They do, they just don't know it, yet. If you showed them two versions of
Facebook, one which was their normal latent mess, and one which had half the
latency, they'll take the less-latent version every single time.

Don't assume that people don't care - they definitely do, they just don't have
a choice.

------
pp19dd
And not a mention of the Bloomberg Terminal spying scandal using privileged
information. NY Post broke the story in 2013:
[https://nypost.com/2013/05/10/goldman-outs-bloomberg-
snoops/](https://nypost.com/2013/05/10/goldman-outs-bloomberg-snoops/)

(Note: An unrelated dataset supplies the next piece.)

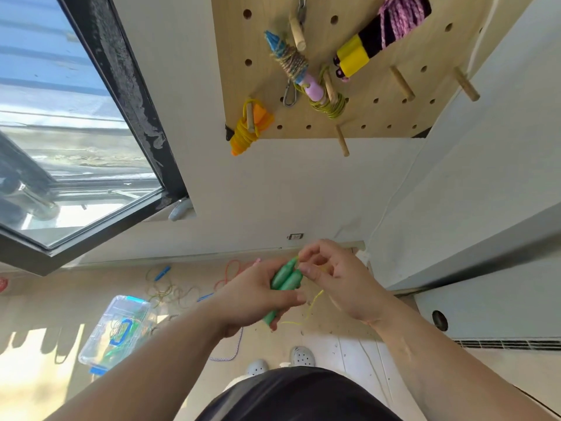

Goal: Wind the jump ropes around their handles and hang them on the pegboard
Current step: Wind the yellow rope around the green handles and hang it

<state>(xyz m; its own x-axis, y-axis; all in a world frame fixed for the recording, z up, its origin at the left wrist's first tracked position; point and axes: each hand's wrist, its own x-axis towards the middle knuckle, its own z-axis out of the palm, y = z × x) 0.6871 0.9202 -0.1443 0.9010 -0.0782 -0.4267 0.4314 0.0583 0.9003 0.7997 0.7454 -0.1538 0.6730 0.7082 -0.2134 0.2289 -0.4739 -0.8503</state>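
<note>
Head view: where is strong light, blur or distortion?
Head view: sunlight and shadows lie on the floor by the clear plastic box; head view: the left hand and right hand at the green plastic handles look slightly soft; head view: the wide lens slants the black window frame and wooden pegboard.

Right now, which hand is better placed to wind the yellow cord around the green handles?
Right. The right hand pinches the yellow cord beside the tops of the green handles, likely free to circle them. The left hand is occupied, its grip holding both handles together.
</note>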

"a Bloomberg reporter asked a Goldman executive if a partner at the bank had
recently left the firm — noting casually that he hadn’t logged into his
Bloomberg terminal in some time"

This is basically access to analytics. From a now-missing huffpo piece:
"reporters were able to access a few different kinds of data that are not
available to other terminal users. These included the ability to see how often
customers had logged onto terminals and the ability to track some of their
activities. They could see how many times in a month a client had entered
specific commands on a terminal to, for example, look at information about
foreign currencies or pull up economic indicators."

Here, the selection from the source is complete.